> WHAT NEEDS TO BE DONE:
Output, word for word, the lines of this listing that fall between the line with "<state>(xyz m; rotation" and the line with "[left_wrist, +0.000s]", counting both of those lines, and no others.

> DATA SHOWN:

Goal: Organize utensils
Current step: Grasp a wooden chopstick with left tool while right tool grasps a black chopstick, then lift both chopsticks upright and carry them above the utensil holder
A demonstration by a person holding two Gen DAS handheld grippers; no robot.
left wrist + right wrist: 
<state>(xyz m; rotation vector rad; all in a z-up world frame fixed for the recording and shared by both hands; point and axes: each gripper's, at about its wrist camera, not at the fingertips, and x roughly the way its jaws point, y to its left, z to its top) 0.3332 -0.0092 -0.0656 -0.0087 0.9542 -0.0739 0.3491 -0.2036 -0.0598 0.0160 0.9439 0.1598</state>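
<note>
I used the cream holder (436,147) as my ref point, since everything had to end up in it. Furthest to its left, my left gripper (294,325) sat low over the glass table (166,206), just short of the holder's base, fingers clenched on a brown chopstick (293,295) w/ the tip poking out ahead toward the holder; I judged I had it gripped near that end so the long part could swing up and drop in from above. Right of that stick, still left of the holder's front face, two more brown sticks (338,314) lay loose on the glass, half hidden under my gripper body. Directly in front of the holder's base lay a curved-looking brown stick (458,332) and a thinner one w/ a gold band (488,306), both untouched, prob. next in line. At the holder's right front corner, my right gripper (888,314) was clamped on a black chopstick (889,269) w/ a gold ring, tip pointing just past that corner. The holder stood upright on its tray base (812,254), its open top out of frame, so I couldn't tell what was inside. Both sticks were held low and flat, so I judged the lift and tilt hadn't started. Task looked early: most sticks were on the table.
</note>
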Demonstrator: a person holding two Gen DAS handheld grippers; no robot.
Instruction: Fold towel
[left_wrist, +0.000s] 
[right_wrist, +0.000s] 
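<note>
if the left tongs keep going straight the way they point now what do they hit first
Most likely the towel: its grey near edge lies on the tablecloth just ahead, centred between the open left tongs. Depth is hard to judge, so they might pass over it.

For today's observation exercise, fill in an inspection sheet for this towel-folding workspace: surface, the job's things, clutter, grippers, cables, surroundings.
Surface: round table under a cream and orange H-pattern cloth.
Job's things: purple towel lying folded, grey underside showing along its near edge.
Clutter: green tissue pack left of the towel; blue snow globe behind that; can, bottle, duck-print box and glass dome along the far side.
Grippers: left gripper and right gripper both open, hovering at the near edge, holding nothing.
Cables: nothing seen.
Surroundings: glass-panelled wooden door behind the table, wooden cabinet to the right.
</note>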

> RESULT OF THE EXERCISE:
<state>(xyz m; rotation vector rad; all in a z-up world frame fixed for the recording and shared by both hands; point and axes: each gripper's, at about its wrist camera, not at the fingertips, and x roughly the way its jaws point, y to its left, z to its top) 0.3332 -0.0092 -0.0656 -0.0087 0.9542 -0.0739 0.3491 -0.2036 -0.0598 0.0160 0.9439 0.1598</state>
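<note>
I used the cream holder (436,147) as my ref point, since everything had to end up in it. Furthest to its left, my left gripper (294,325) sat low over the glass table (166,206), just short of the holder's base, fingers clenched on a brown chopstick (293,295) w/ the tip poking out ahead toward the holder; I judged I had it gripped near that end so the long part could swing up and drop in from above. Right of that stick, still left of the holder's front face, two more brown sticks (338,314) lay loose on the glass, half hidden under my gripper body. Directly in front of the holder's base lay a curved-looking brown stick (458,332) and a thinner one w/ a gold band (488,306), both untouched, prob. next in line. At the holder's right front corner, my right gripper (888,314) was clamped on a black chopstick (889,269) w/ a gold ring, tip pointing just past that corner. The holder stood upright on its tray base (812,254), its open top out of frame, so I couldn't tell what was inside. Both sticks were held low and flat, so I judged the lift and tilt hadn't started. Task looked early: most sticks were on the table.
</note>
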Demonstrator: a person holding two Gen DAS handheld grippers; no robot.
Instruction: Fold towel
[left_wrist, +0.000s] 

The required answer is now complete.